Stage 2 (detection name: ELF_VPNFILT.B) deploys intelligence collection such as file collection, command execution, device management and data exfiltration. It also deploys self-destruct capabilities. It can assess the network value the server holds, especially if the system holds potential interest to the threat actors. The actors can then decide if they can use the network to continue gathering data or use the system to propagate through the connections. The self-destruct function in this stage overwrites critical portions of the device for a reboot directive, destroying the firmware once attackers trigger the built-in kill command and leaving the device unrecoverable.
Researchers determined that the malware's heavily expansive infrastructure satisfies multiple operational needs of the attackers, particularly through the heavy obfuscation technique that masks its real origins. This means that legitimate businesses and individual owners could be mistakenly identified as members of the criminal group or the malware source. Advanced threat actors, such as nation-states, could also use this sophistication and versatility.
The code showed overlaps with BlackEnergy and Fancy Bear. However, the researchers emphasize that they can't ascertain the source, since BlackEnergy’s and Fancy Bear’s code have been made public in the underground and may have been used by other threat actors.

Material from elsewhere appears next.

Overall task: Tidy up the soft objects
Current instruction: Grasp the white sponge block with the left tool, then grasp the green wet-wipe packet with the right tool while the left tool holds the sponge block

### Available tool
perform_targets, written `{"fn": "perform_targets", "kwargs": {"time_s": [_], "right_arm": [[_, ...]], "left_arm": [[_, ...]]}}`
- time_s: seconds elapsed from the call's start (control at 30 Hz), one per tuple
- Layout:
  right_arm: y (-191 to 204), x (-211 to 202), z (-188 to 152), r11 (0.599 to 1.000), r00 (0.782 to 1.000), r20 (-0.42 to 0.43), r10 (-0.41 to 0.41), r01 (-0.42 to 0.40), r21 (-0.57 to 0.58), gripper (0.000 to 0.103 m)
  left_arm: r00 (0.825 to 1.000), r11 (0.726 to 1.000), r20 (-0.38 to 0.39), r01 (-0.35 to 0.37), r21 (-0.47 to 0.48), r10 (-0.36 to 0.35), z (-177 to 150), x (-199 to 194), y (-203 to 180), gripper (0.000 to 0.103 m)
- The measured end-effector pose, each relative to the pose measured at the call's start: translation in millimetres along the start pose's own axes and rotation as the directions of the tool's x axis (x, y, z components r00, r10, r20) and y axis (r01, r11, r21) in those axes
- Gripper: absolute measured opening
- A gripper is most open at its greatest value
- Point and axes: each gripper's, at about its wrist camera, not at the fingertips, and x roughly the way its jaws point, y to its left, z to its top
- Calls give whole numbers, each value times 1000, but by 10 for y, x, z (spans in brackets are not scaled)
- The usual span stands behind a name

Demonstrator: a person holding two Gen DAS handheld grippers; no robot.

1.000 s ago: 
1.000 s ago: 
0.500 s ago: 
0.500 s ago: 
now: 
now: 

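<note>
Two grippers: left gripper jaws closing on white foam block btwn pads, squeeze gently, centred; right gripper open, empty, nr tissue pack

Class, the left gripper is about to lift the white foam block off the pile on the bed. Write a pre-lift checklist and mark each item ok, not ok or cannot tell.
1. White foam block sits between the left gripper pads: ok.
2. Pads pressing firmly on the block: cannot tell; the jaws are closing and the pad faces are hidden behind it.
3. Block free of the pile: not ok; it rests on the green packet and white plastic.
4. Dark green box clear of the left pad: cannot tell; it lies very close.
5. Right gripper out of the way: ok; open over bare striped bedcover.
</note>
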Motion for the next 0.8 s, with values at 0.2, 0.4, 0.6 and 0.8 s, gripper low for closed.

The FBI has been investigating the infection since August 2017 when the malware infected a Pittsburgh resident’s home router. Authorities used a network tap to observe the traffic leaving the victim's volunteered router, allowing them to learn that a reboot killed further progress to Stages 2 and 3. Meanwhile, researchers have been following the malware’s scan of different devices’ ports in more than 100 countries since 2016. A sharp spike in Stage 2 infection activity specifically targeting router ports in Ukraine observed at the beginning of May 2018 drove both researchers and authorities to act, as the increased activity might suggest an imminent strike. The FBI moved to get a warrant to seize the domain ToKnowAll.org from Verisign and stop the potentially massive cyberattack.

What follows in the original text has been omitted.